→ **About this exercise**
The answer is the exact run of lines in the listing below from the line containing "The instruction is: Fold" up to and including the line containing "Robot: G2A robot", with pictures removed.

══ Records for processing

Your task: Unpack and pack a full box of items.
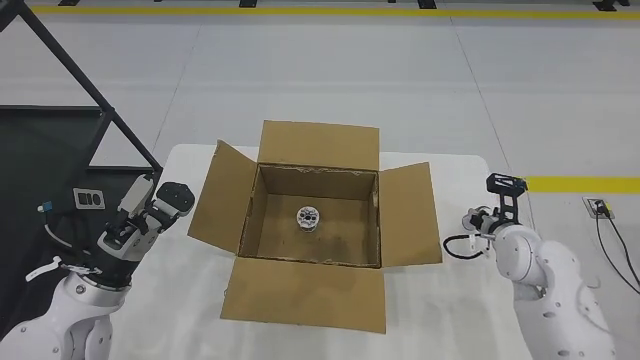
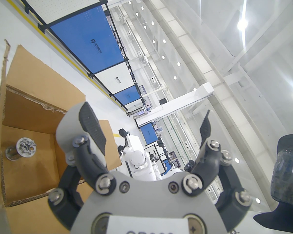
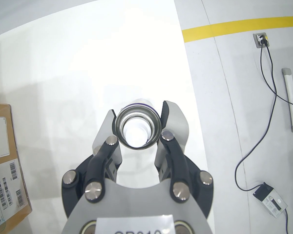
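In the open cardboard box (image 1: 320,146), one metal part (image 1: 308,219), near its middle.

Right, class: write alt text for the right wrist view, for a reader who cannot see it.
The right gripper grips a hollow metal tube, seen end-on, over a white table. A labelled cardboard box sits to one side; beyond the table, grey floor carries a yellow line and a black cable.

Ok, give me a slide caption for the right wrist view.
View down the right gripper, shut on a hollow metal cylinder against the white table, box alongside.
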Motion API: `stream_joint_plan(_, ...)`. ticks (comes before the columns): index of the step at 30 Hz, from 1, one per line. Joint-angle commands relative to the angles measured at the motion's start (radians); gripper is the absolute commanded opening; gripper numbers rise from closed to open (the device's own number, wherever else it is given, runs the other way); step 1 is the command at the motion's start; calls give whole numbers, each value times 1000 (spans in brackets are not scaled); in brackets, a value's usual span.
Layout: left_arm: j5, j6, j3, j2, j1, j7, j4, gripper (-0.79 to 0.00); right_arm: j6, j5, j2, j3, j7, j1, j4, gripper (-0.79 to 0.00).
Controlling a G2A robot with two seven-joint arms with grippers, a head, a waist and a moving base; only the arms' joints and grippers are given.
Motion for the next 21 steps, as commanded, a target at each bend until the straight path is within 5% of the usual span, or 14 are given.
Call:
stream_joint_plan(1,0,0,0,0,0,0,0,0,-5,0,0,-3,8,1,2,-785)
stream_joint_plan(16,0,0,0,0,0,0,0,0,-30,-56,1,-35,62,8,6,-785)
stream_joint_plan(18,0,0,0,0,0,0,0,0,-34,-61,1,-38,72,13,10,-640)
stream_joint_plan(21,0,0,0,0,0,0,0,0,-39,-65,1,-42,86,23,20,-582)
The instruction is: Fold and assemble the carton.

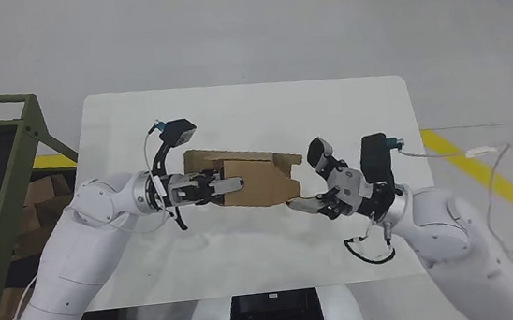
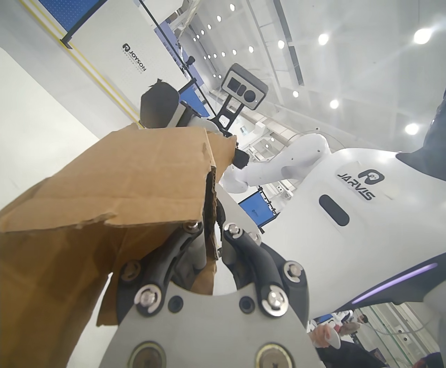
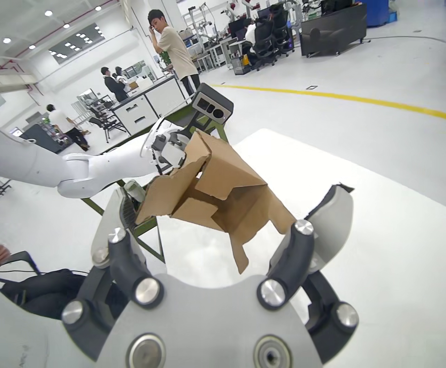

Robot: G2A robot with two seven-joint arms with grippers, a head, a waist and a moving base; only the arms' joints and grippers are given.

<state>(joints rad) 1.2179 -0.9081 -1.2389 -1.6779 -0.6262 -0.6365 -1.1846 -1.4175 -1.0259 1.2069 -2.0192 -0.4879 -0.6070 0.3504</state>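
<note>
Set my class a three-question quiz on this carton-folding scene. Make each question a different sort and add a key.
1. True or false: the end of the carton that faces the right tool is sealed shut.
2. Which tool is clamped on the carton? A. the left tool B. the right tool C. both
3. Fill the gap: the right tool's fingers stand ____ (open or shut).

Key
1. False: that end gapes, with its flaps loose and the inside in sight.
2. A
3. open
</note>
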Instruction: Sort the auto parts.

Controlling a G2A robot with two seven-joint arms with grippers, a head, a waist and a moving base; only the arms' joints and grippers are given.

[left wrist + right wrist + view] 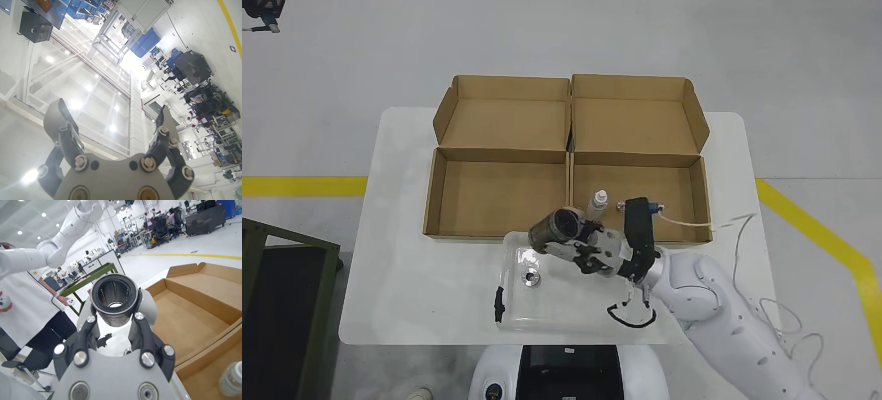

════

→ **Answer for this exercise**
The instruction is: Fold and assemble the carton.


Robot: G2A robot with two seven-joint arms with grippers, a head, a waist and a moving base; only the arms' joints and grippers are given.

Nothing further is required of this output.